Hargreaves Lansdown is calling on the Government to take steps to address the fact millions of self-employed and freelance workers are failing to make adequate pension provision and do not benefit from the auto-enrolment programme currently being rolled out among UK employers.
The recommendation is one of the points the firm wants to see included by the Department for Work and Pensions in its inaugural review of the auto-enrolment system. The terms of reference for the review are scheduled to be announced in December.
Nathan Long, Senior Pension Analyst at Hargreaves Lansdown, said that the inclusion of the self-employed in auto-enrolment could be done in tandem with the introduction of new online tax services.
“Including the self-employed will help the 4.2 million who are currently sat on the sidelines without an employer,” Long said. “Auto-enrolment of the self-employed can happen through the rollout of HMRC’s digital tax accounts and will allow tax and pension contributions to be collected at the same time.”

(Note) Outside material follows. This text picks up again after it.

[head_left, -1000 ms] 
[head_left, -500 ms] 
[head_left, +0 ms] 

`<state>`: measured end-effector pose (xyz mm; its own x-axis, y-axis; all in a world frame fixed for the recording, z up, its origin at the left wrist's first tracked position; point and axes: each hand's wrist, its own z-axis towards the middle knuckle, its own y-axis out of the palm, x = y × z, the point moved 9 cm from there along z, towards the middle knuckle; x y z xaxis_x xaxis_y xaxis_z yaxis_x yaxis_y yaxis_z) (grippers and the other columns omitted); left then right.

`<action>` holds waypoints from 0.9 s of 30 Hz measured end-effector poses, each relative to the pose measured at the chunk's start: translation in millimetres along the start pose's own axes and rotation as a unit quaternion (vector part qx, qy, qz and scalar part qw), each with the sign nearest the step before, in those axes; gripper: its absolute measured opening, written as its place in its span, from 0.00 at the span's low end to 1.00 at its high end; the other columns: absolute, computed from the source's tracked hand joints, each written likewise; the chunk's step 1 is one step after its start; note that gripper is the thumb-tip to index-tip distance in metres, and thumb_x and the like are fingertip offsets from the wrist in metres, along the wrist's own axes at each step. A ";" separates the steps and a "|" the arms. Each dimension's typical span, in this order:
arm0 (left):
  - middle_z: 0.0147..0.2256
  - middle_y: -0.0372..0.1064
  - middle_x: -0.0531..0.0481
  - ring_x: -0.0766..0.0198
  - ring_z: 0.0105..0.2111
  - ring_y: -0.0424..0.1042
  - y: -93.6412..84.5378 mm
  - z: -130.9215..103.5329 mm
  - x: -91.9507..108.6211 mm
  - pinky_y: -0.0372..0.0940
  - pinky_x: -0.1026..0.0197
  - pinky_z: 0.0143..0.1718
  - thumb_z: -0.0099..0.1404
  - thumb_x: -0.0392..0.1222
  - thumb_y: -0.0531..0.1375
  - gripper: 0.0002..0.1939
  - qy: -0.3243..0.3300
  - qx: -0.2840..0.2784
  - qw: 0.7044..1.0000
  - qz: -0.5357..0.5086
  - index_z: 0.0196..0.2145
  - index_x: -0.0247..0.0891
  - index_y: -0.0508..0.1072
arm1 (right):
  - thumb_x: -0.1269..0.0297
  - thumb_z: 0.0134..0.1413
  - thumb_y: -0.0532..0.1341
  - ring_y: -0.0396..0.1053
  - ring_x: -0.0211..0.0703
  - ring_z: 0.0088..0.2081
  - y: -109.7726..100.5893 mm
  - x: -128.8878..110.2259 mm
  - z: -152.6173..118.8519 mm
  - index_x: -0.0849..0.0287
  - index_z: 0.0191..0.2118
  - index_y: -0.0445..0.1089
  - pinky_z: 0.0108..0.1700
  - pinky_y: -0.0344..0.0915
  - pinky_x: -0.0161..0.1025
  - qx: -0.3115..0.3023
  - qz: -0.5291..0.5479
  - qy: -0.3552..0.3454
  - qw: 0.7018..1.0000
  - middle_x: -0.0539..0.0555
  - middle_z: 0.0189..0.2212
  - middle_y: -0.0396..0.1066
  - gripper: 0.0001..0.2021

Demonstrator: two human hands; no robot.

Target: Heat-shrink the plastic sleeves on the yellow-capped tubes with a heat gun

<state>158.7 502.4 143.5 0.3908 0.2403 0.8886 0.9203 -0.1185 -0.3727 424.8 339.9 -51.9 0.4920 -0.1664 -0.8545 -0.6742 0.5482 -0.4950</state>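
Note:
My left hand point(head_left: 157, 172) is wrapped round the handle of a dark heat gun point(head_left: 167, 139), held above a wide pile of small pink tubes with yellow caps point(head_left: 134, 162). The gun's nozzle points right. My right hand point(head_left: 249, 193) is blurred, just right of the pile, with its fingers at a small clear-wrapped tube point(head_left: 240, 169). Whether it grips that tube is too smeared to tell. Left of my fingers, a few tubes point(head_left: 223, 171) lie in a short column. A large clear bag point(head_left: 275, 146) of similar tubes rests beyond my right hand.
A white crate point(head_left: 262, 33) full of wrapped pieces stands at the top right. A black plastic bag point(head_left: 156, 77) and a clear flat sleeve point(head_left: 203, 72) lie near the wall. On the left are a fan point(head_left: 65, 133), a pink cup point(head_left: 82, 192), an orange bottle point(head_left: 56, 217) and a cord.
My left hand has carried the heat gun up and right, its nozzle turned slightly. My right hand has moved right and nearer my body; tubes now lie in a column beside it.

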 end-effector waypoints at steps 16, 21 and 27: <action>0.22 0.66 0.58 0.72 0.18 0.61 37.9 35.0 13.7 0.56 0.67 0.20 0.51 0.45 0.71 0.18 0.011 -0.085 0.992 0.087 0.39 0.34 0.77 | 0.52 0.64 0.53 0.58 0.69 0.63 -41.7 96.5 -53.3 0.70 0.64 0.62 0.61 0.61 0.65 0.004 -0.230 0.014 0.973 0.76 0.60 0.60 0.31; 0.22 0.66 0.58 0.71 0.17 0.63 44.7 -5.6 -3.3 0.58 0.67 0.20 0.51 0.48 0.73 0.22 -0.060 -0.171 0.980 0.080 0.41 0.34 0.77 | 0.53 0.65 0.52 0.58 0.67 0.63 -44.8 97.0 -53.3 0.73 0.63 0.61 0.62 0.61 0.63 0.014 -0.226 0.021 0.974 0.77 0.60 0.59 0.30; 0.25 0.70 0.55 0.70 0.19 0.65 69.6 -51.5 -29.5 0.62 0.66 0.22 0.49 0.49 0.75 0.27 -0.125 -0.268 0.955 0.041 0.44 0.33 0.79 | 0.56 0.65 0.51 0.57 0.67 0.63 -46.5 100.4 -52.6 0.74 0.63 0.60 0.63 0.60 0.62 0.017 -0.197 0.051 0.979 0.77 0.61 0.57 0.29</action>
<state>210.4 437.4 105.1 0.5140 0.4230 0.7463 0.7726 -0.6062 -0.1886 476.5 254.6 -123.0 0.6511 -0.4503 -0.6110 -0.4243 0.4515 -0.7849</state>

He added: “The self-employed should also be given the choice to opt out, but only via the pension scheme and only after they have been defaulted into a pension to start with.”

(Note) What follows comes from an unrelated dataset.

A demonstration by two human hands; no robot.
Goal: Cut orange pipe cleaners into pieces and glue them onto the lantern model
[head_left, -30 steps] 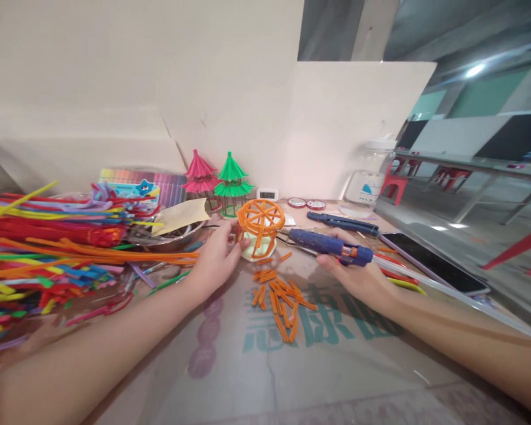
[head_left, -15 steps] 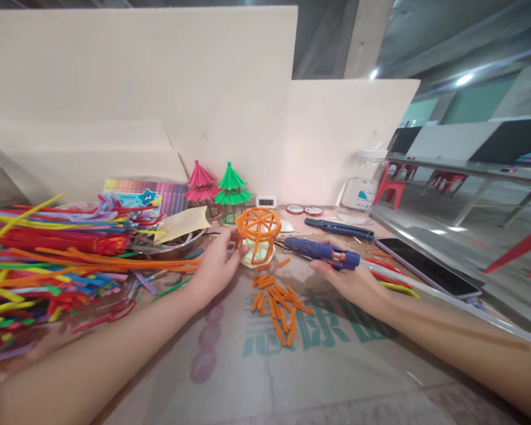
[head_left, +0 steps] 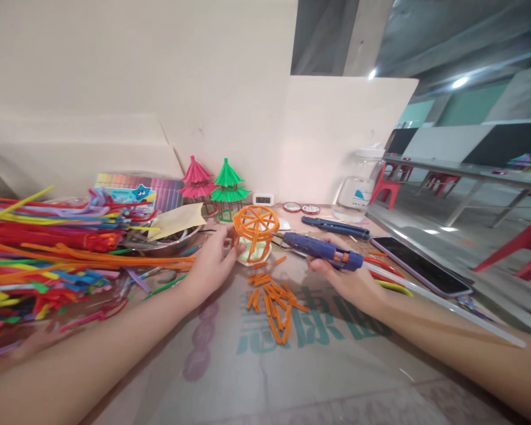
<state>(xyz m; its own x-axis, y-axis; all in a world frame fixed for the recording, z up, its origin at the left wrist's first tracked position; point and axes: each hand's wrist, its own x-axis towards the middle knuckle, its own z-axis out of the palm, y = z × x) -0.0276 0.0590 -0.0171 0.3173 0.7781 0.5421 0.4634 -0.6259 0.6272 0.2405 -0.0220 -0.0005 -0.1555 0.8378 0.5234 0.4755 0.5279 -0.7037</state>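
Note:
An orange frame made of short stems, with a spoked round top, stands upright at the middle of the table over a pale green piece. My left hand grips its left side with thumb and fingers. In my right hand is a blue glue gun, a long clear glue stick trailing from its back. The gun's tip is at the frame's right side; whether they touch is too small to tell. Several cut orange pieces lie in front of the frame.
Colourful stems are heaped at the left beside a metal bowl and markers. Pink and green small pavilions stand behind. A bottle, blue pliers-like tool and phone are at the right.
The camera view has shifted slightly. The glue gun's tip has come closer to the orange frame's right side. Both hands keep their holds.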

Hargreaves Lansdown also said that both employees and self-employed workers should be given the choice of where their auto-enrolment contributions should be paid.
The proposals come shortly after new research highlighted the huge gap in pension saving between employees and the self-employed. A survey carried out by Old Mutual Wealth found that only half of all self-employed workers aged between 30 and 45 have a personal pension compared with 86% of company staff in this age bracket.
Meanwhile, employees save on average £400 a month – including tax relief and employers’ contributions – as opposed to £290 for the self-employed. The study found that 84% of self-employed non-savers said they simply could not afford to put any money aside.
Old Mutual’s Jon Greer said: “The rapidly growing self-employed population aren’t saving enough for retirement and are sleepwalking towards poverty in later life. The Government needs to step in and help.”
Darren Fell, CEO of Crunch, said: "We welcome the government's commitment to adopt the recommendations from the Taylor report. We would however, urge caution that any response does not introduce more red tape, or reduce the ability for entrepreneurs to employ people flexibly."